GOSM Verification Procedure

Input: $ARGUMENTS

Interpretations

Before executing, identify which interpretation matches the user’s input:

Interpretation 1 — Verify specific claims: The user has one or more explicit claims they want verified to the GOSM standard (Observed, Tested, or Derived). Interpretation 2 — Verify output from a prior skill: The user has output from /araw, /claim, or another skill and wants the claims in it verified against source evidence. Interpretation 3 — Verify before publishing: The user has content they plan to share and wants every factual claim verified before it goes out.

If ambiguous, ask: “Do you want me to verify specific claims, check the claims in previous output, or audit content before publishing?” If clear from context, proceed with the matching interpretation.

Core Principles

Three categories, no exceptions. Every claim is OBSERVED (seen in source), TESTED (confirmed by execution), or DERIVED (logically follows from verified premises). There is no fourth category. “Probably true” and “widely believed” are not verification statuses.
Unverified claims are excluded, not downgraded. The temptation is to say “Confidence: LOW” and include the claim anyway. This is not verification — it’s hedged guessing. If a claim can’t be verified, it is excluded from output. Period.
Derivation chains must be complete. A DERIVED claim is only as strong as its weakest premise. Every premise in a derivation must itself be verified (O, T, or D). A derivation from unverified premises is not a derivation — it’s speculation with extra steps.
Observation means source, not memory. “I know this is true” is not observation. OBSERVED requires identifying the specific source and pointing to the specific content. If you can’t point to it, you haven’t observed it.
Testing means execution, not thought experiment. “This would probably work” is not testing. TESTED requires actually running something and recording the result. The test must be reproducible.
Verification is binary per claim. Each claim is either verified or it isn’t.
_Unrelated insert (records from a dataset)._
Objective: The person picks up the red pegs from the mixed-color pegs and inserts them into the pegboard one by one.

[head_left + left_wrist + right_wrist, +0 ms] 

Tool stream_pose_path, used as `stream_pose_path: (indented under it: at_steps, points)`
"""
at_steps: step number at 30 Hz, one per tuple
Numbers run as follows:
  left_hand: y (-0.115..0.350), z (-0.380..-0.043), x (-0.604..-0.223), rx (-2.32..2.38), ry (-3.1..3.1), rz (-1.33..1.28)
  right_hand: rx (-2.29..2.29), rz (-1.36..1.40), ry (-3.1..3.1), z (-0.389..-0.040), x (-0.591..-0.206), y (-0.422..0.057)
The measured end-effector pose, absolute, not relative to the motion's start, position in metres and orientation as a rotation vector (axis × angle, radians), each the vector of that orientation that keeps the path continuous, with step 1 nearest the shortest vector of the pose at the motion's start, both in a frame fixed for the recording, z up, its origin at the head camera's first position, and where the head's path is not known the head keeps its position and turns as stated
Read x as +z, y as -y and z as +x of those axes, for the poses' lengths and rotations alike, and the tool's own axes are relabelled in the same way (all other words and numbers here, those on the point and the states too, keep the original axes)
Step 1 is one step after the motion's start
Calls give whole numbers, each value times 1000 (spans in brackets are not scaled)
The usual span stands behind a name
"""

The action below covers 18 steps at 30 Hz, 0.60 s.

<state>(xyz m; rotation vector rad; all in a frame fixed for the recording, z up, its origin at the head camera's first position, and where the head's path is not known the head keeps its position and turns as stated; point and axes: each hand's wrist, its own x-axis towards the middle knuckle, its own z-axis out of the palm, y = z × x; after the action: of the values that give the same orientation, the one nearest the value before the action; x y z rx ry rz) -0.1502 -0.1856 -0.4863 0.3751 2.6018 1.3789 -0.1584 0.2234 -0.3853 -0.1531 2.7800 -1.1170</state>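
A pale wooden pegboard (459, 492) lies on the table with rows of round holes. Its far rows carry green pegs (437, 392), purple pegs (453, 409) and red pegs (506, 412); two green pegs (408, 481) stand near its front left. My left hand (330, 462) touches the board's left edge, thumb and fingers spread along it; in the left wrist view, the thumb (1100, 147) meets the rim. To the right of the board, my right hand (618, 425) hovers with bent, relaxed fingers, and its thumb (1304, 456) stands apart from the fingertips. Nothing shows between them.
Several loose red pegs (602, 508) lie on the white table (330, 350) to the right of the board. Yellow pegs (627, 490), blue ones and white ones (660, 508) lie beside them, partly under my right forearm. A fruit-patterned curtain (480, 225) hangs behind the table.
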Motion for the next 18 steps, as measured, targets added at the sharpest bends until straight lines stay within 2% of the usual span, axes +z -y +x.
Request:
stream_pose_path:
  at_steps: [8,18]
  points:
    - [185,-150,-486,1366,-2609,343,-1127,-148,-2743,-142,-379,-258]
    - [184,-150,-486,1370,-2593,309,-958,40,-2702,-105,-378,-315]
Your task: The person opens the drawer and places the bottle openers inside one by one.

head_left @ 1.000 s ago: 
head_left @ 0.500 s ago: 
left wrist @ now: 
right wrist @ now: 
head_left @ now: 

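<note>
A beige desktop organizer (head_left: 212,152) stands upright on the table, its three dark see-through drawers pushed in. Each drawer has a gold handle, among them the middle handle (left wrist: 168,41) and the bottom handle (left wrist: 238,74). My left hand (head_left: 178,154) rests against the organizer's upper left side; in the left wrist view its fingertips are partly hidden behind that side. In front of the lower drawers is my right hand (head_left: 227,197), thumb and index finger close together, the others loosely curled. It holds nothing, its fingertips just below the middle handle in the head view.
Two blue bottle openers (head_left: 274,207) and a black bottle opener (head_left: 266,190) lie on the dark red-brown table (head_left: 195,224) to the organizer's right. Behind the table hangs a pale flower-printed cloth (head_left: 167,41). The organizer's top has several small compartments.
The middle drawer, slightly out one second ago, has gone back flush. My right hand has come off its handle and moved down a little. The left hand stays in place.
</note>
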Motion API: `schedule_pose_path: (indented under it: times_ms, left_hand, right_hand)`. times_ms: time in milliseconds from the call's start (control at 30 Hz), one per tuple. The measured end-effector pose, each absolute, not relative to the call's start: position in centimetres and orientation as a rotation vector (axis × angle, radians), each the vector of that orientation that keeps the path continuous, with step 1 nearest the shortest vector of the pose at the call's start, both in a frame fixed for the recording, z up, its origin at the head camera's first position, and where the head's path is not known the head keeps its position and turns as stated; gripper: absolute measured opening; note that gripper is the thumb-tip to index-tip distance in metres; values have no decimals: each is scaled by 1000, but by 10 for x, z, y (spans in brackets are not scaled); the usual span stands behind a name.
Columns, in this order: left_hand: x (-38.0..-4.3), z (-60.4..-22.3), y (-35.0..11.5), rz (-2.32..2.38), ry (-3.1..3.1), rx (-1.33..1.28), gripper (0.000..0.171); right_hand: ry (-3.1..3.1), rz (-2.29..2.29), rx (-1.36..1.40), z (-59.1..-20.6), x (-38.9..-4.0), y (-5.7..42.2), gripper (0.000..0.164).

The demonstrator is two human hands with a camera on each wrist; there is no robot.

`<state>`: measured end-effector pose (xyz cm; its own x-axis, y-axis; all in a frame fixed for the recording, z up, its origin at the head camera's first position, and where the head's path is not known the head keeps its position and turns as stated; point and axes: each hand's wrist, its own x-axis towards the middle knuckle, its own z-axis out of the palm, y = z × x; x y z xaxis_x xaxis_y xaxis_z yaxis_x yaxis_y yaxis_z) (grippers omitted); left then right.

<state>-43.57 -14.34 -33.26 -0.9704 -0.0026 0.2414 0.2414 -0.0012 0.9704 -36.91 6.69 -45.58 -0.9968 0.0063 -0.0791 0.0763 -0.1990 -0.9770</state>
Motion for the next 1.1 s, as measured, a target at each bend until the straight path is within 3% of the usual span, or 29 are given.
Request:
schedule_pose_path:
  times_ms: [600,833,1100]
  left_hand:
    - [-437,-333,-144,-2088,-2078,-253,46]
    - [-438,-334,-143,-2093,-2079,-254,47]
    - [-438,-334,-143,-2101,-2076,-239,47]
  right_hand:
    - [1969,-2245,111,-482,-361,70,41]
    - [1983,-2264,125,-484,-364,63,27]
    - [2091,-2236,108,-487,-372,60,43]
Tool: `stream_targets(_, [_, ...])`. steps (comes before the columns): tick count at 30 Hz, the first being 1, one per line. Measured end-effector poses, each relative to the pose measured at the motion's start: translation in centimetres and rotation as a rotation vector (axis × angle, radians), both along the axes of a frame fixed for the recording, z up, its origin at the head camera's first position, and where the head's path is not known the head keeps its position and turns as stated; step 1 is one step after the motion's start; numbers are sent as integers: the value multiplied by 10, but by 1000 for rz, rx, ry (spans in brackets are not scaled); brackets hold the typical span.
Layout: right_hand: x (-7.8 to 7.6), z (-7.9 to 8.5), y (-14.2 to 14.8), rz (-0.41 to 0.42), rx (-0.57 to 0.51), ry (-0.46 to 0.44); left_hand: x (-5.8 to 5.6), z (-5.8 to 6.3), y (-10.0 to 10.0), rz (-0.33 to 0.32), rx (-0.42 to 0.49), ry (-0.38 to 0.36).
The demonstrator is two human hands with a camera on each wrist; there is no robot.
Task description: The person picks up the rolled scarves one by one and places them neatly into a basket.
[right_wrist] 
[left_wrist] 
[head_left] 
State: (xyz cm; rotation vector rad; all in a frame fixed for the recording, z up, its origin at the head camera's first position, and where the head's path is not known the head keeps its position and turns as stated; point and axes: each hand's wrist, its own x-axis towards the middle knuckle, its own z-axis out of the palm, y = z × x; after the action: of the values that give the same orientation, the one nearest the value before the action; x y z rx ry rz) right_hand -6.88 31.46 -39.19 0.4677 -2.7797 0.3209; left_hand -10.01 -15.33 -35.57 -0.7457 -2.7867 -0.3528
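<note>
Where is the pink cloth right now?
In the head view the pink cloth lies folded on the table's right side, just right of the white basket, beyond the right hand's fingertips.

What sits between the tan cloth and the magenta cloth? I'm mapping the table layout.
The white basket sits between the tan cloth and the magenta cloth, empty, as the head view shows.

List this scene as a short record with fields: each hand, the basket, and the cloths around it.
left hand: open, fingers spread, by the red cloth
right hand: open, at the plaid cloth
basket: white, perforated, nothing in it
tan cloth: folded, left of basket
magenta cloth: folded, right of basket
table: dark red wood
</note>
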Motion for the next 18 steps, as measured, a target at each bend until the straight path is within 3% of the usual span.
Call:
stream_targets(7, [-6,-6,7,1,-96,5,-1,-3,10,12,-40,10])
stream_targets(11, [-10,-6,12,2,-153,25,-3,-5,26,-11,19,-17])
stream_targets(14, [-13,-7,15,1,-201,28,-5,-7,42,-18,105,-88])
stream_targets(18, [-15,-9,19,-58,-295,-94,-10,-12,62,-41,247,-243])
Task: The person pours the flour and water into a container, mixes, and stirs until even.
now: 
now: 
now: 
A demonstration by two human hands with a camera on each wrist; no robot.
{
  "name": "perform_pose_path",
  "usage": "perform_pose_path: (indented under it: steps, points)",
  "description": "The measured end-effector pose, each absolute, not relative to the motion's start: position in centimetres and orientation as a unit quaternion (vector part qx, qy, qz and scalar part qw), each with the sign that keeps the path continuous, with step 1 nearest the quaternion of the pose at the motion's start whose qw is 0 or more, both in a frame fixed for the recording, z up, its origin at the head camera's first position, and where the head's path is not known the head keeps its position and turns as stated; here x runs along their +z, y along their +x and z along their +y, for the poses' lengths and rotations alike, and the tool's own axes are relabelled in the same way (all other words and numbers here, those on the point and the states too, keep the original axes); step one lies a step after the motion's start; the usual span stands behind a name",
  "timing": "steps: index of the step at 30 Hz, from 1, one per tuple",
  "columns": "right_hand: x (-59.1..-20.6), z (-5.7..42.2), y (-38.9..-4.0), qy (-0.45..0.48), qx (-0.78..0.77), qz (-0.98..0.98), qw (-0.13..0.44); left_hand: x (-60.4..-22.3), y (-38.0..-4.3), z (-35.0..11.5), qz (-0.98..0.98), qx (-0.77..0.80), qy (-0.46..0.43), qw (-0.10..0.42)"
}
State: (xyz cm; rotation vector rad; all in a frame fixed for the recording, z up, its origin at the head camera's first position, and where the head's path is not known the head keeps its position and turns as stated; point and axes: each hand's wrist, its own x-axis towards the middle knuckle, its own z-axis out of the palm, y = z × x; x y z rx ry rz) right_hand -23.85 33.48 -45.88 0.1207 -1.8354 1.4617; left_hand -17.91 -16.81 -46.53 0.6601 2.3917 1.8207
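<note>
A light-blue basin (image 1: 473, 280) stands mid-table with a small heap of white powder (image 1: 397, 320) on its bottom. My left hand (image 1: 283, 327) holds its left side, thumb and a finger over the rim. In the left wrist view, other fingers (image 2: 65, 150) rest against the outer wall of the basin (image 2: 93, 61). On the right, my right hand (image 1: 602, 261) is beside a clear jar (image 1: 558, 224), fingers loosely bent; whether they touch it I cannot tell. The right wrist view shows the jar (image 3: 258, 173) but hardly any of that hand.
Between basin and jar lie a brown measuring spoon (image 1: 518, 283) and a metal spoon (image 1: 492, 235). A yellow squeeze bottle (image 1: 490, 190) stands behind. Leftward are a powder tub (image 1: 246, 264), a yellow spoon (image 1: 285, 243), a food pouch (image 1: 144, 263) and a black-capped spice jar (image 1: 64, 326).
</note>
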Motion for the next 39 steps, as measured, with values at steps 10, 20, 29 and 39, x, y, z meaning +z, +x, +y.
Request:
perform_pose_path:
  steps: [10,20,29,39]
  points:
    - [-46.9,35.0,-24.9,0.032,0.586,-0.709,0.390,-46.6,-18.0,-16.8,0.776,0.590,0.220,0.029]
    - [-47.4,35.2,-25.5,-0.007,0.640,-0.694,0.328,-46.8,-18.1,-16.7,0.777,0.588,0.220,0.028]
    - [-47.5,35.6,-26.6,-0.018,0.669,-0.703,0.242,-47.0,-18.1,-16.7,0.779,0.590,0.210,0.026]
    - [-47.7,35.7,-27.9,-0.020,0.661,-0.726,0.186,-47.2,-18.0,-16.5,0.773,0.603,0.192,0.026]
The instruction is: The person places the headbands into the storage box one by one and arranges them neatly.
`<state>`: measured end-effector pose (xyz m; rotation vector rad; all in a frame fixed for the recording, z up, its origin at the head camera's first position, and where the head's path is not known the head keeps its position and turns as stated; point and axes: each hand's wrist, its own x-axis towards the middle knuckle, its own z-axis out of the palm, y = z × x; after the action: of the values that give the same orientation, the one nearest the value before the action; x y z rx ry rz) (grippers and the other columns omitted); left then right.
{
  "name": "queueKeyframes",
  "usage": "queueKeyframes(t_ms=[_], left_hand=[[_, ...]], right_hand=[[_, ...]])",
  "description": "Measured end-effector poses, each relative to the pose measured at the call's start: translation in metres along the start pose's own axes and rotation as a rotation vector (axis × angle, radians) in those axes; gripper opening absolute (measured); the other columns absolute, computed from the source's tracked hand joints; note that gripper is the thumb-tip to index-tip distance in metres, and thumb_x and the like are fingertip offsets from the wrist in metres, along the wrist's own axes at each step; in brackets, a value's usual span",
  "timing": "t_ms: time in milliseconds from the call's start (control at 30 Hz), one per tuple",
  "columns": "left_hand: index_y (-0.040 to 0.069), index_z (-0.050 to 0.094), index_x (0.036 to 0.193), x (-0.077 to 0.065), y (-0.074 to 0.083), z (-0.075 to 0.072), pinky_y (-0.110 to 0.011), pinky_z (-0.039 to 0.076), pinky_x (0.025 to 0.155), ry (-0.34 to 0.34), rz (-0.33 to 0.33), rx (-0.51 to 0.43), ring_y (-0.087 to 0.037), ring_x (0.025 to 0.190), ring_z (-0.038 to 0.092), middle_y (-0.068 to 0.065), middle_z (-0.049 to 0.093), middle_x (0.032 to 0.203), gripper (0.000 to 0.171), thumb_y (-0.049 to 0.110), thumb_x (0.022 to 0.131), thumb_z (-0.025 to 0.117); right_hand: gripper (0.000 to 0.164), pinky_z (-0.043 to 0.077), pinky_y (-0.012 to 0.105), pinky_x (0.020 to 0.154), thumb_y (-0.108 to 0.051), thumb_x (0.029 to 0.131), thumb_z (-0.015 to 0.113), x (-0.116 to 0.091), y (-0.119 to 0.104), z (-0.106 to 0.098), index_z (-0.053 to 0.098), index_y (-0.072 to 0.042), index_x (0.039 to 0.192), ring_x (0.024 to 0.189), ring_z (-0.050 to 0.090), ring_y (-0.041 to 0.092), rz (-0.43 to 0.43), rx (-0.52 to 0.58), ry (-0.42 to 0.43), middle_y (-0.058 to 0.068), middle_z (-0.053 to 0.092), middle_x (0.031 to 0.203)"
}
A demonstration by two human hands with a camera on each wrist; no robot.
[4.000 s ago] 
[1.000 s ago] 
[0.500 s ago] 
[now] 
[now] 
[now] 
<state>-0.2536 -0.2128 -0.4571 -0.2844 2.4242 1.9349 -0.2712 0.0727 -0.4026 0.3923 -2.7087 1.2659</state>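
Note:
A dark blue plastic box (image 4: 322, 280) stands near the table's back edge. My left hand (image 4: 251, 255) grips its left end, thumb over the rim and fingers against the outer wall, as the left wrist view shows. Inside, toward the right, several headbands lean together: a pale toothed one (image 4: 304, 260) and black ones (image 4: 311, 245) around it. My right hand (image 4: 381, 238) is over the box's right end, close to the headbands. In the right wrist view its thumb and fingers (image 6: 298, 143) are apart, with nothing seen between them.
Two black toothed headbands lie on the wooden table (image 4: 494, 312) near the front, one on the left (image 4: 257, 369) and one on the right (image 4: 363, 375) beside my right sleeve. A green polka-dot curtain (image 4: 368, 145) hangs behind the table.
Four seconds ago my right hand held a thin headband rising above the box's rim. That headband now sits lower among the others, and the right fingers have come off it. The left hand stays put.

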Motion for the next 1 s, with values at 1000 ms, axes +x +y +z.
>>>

There’s no “partially verified.” If a claim is too broad to verify fully, decompose it into narrower claims that can be.

Verification Standard

1. OBSERVED [O: source]

Requirements for OBSERVED status:

Source is identified and accessible
Observation method is documented (how did you find this?)
No interpretation is added to what was observed
If quoting, the quote is verbatim
Source is authoritative for this type of claim

CLAIM: [the claim]
STATUS: VERIFIED_OBSERVED
EVIDENCE: [what was seen, where]
MARKER: [O: specific source with location]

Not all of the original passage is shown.